◆ YOUR OBJECTIVE
This exercise calls for retyping every line below exactly, with the images omitted.

◆ DATA EXTRACT
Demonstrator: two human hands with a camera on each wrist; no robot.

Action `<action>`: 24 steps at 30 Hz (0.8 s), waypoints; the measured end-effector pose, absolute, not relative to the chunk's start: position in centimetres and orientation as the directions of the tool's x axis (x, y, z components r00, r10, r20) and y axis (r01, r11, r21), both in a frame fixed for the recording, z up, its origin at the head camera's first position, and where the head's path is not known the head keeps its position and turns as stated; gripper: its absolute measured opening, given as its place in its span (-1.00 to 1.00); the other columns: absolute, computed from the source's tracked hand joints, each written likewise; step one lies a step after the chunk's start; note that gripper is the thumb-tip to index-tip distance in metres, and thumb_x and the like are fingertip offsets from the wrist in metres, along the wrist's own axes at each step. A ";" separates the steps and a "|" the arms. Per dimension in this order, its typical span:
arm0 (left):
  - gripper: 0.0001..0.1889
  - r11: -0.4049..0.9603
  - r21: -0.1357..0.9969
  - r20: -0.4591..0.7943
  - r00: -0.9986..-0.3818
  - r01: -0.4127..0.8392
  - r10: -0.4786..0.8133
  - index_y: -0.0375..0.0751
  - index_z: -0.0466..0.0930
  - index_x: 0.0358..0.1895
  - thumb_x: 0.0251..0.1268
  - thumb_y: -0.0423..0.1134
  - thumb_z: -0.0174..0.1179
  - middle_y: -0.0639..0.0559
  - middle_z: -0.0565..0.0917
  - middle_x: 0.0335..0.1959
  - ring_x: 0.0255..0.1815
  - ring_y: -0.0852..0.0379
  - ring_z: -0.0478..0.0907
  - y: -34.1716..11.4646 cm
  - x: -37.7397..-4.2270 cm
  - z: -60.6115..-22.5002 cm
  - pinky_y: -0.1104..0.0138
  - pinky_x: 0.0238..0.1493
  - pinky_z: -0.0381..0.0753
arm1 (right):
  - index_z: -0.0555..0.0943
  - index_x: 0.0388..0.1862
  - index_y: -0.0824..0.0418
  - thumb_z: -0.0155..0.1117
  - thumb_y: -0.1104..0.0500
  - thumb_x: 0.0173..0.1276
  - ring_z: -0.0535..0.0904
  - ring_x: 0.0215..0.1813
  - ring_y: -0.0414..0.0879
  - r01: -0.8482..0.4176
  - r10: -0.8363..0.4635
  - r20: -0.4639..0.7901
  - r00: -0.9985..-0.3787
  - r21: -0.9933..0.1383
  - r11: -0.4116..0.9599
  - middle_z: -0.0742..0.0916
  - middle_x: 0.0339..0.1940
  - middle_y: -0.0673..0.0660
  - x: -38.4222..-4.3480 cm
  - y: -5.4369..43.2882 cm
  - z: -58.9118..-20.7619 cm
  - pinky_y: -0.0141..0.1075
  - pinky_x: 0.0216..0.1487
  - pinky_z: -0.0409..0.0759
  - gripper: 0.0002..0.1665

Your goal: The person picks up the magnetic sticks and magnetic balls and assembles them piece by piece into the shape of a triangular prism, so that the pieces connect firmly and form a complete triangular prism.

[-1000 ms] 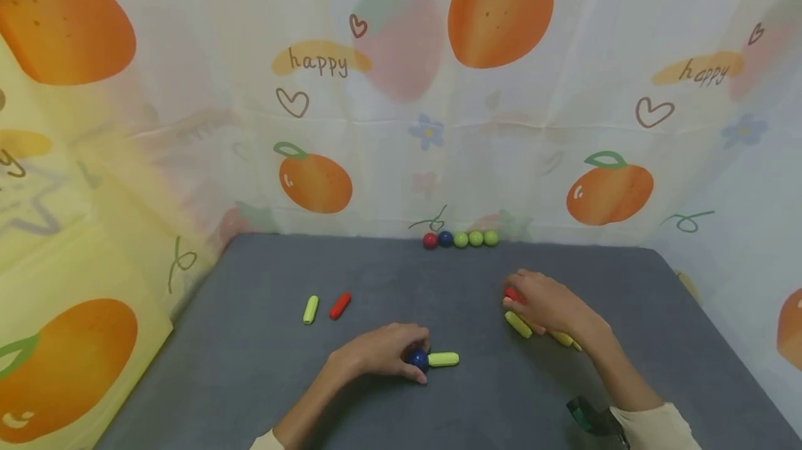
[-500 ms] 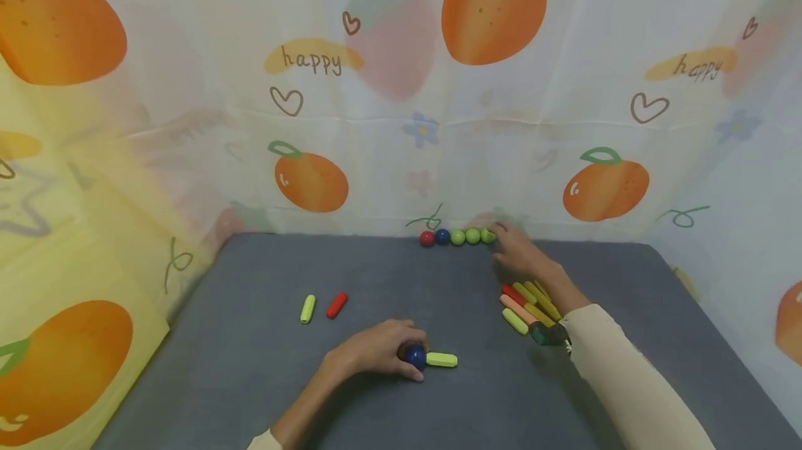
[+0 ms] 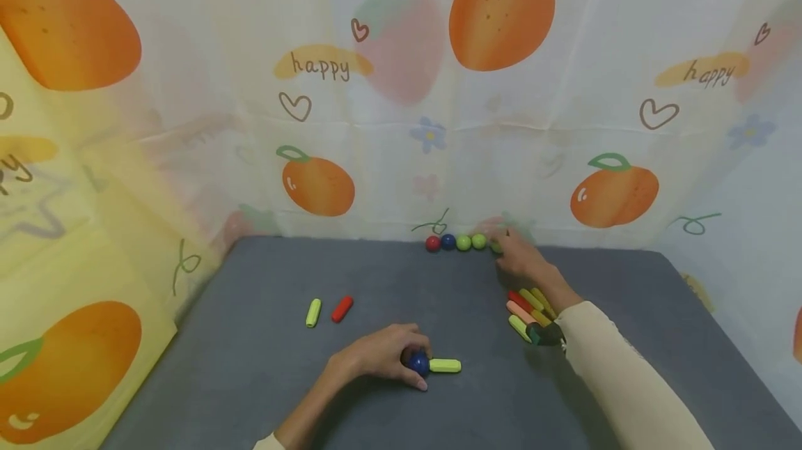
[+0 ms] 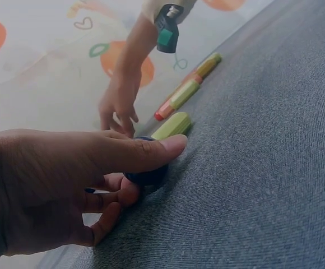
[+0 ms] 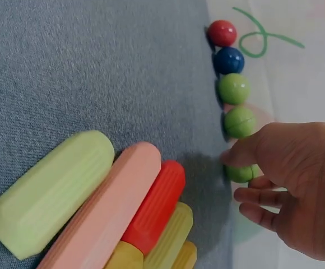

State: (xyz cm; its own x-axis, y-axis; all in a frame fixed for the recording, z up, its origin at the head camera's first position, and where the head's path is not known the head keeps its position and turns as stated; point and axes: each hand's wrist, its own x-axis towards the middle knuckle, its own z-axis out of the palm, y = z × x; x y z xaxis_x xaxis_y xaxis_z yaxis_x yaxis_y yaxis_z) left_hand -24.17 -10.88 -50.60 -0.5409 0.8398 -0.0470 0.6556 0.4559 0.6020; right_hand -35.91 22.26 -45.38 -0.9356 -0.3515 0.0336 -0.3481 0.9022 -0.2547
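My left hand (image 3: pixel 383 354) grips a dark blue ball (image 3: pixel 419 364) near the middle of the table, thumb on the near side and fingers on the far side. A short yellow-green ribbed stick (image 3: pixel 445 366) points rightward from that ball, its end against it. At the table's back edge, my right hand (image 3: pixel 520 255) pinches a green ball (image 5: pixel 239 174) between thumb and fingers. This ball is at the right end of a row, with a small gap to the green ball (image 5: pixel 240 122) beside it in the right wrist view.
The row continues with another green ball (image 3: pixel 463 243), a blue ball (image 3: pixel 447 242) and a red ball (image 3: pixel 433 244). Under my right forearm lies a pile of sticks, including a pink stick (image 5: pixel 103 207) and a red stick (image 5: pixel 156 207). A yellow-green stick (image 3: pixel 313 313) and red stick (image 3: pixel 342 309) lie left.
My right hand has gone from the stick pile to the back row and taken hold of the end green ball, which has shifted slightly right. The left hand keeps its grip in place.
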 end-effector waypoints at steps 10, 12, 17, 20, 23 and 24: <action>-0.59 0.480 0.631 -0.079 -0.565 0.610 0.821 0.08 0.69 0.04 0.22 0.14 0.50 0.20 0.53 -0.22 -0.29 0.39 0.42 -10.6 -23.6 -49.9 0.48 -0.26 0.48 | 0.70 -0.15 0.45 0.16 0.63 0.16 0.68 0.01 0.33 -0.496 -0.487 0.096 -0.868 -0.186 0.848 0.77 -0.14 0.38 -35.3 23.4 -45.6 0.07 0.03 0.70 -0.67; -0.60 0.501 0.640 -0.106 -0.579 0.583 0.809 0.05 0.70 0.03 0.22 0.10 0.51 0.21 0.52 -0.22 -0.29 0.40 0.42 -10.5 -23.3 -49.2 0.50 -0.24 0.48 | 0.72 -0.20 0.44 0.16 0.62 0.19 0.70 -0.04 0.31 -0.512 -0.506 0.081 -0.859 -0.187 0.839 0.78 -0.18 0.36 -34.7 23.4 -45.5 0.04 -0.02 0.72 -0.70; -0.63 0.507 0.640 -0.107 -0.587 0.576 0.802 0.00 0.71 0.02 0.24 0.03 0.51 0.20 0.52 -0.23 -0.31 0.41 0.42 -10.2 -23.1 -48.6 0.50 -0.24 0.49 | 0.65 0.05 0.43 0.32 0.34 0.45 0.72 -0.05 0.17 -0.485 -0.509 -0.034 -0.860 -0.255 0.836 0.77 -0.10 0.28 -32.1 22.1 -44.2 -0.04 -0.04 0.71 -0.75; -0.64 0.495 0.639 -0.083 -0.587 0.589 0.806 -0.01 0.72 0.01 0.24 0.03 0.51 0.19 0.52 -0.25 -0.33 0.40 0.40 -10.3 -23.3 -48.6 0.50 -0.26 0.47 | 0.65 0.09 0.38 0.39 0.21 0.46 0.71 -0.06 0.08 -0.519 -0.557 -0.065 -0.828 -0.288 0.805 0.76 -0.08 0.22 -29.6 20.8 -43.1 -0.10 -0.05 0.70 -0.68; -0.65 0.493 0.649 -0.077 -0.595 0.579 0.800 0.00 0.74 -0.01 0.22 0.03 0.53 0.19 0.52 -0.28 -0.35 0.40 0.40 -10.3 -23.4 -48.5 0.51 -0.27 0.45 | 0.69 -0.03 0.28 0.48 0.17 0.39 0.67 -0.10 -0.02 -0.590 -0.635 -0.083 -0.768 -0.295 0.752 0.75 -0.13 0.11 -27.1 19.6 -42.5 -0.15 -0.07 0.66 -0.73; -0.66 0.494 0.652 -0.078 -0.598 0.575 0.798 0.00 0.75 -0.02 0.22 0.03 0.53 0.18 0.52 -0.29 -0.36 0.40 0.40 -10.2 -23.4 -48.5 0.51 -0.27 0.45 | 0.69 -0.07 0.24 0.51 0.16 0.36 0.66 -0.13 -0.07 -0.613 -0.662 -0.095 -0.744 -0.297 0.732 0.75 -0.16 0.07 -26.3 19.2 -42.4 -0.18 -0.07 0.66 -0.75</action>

◆ REPLY TO THE EXERCISE
Demonstrator: two human hands with a camera on each wrist; no robot.

Action `<action>`: 24 steps at 30 Hz (0.8 s), waypoints; the measured end-effector pose, absolute, not relative to the chunk's start: position in centimetres and orientation as the directions of the tool's x axis (x, y, z components r00, r10, r20) and y axis (r01, r11, r21), both in a frame fixed for the recording, z up, its origin at the head camera's first position, and where the head's path is not known the head keeps its position and turns as stated; gripper: its absolute measured opening, given as its place in its span (-1.00 to 1.00); the other columns: absolute, computed from the source's tracked hand joints, each written likewise; step one lies a step after the chunk's start; note that gripper is the thumb-tip to index-tip distance in metres, and thumb_x and the like are fingertip offsets from the wrist in metres, along the wrist's own axes at each step. A ";" separates the steps and a "|" the arms. Per dimension in this order, its typical span:
arm0 (left):
  - gripper: 0.0001..0.1889
  - r11: -0.4049..0.9603
  - r21: -0.1357..0.9969
  - r20: -0.4591..0.7943
  - r00: -0.9986..-0.3818
  - r01: -0.4127..0.8392
  - r10: -0.4786..0.8133
  - index_y: -0.0375..0.0751
  - index_z: -0.0466..0.0930
  - index_x: 0.0358..0.1895
  - thumb_x: 0.0251..0.1268
  - thumb_y: -0.0423..0.1134
  - thumb_z: -0.0174..0.1179
  - middle_y: -0.0639..0.0559
  - middle_z: -0.0565..0.0917
  - middle_x: 0.0335..0.1959
  - ring_x: 0.0255..0.1815
  - ring_y: -0.0852..0.0379
  - ring_z: -0.0478..0.0907
  - y: -34.1716..11.4646 cm
  - x: -37.7397..-4.2270 cm
  - z: -60.6115..-22.5002 cm
  - pinky_y: -0.1104..0.0138
  - pinky_x: 0.0238..0.1493
  - pinky_z: -0.0381..0.0753
arm1 (right):
  - index_z: -0.0555..0.0943
  - index_x: 0.0388..0.1862
  - index_y: -0.0824..0.0418
  - thumb_z: -0.0155..0.1117
  - thumb_y: -0.1104..0.0500
  - thumb_x: 0.0173..0.1276
  - ring_z: -0.0535..0.0904
  - ring_x: 0.0215..0.1813
  - ring_y: -0.0414..0.0879
  - r01: -0.8482..0.4176
  - r10: -0.8363..0.4635
  - r20: -0.4639..0.7901
  - r00: -0.9985..-0.3787
  - r21: -0.9933..0.1383
  - r11: -0.4116..0.9599
  - middle_z: -0.0742..0.0916
  - middle_x: 0.0339..0.1940
  - middle_y: -0.0673..0.0660
  - x: -38.4222..-4.3480 cm
  - y: -5.4369..43.2882 cm
  - z: -58.9118..-20.7619 cm
  - pinky_y: -0.0141..0.1075
  - pinky_x: 0.0216..0.1487
  - pinky_z: -0.0409..0.0759
  - gripper: 0.0002..0.1665

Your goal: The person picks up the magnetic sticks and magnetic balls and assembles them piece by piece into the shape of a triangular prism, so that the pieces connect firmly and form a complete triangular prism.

[-1000 ms] 
[-500 ms] 
[+0 ms] 
[+0 ms] 
[+0 ms] 

State: (xyz cm; its own x-axis, y-axis; all in a frame fixed for the recording, z up, its origin at the head camera's first position, and where the head's path is not known the head keeps its position and turns as stated; point and axes: each hand's wrist, its own x-axis towards the middle knuckle, its own z-axis out of the palm, y = z × x; x y z xaxis_x xaxis_y xaxis_z yaxis_x yaxis_y yaxis_z) left_hand -24.17 -10.88 -50.60 -0.5409 0.8398 -0.0470 0.6556 0.4559 0.6020; right_hand -35.91 22.26 -45.38 -0.9356 -0.3515 0.0336 -0.3481 0.9022 -0.2547
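My left hand (image 3: pixel 383 354) grips a dark blue ball (image 3: pixel 419 364) near the middle of the table, thumb on the near side and fingers on the far side. A short yellow-green ribbed stick (image 3: pixel 445 366) points rightward from that ball, its end against it. At the table's back edge, my right hand (image 3: pixel 520 255) pinches a green ball (image 5: pixel 239 174) between thumb and fingers. This ball is at the right end of a row, with a small gap to the green ball (image 5: pixel 240 122) beside it in the right wrist view.
The row continues with another green ball (image 3: pixel 463 243), a blue ball (image 3: pixel 447 242) and a red ball (image 3: pixel 433 244). Under my right forearm lies a pile of sticks, including a pink stick (image 5: pixel 103 207) and a red stick (image 5: pixel 156 207). A yellow-green stick (image 3: pixel 313 313) and red stick (image 3: pixel 342 309) lie left.
My right hand has gone from the stick pile to the back row and taken hold of the end green ball, which has shifted slightly right. The left hand keeps its grip in place.
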 end-effector waypoints at steps 10, 12, 17, 20, 23 and 24: <action>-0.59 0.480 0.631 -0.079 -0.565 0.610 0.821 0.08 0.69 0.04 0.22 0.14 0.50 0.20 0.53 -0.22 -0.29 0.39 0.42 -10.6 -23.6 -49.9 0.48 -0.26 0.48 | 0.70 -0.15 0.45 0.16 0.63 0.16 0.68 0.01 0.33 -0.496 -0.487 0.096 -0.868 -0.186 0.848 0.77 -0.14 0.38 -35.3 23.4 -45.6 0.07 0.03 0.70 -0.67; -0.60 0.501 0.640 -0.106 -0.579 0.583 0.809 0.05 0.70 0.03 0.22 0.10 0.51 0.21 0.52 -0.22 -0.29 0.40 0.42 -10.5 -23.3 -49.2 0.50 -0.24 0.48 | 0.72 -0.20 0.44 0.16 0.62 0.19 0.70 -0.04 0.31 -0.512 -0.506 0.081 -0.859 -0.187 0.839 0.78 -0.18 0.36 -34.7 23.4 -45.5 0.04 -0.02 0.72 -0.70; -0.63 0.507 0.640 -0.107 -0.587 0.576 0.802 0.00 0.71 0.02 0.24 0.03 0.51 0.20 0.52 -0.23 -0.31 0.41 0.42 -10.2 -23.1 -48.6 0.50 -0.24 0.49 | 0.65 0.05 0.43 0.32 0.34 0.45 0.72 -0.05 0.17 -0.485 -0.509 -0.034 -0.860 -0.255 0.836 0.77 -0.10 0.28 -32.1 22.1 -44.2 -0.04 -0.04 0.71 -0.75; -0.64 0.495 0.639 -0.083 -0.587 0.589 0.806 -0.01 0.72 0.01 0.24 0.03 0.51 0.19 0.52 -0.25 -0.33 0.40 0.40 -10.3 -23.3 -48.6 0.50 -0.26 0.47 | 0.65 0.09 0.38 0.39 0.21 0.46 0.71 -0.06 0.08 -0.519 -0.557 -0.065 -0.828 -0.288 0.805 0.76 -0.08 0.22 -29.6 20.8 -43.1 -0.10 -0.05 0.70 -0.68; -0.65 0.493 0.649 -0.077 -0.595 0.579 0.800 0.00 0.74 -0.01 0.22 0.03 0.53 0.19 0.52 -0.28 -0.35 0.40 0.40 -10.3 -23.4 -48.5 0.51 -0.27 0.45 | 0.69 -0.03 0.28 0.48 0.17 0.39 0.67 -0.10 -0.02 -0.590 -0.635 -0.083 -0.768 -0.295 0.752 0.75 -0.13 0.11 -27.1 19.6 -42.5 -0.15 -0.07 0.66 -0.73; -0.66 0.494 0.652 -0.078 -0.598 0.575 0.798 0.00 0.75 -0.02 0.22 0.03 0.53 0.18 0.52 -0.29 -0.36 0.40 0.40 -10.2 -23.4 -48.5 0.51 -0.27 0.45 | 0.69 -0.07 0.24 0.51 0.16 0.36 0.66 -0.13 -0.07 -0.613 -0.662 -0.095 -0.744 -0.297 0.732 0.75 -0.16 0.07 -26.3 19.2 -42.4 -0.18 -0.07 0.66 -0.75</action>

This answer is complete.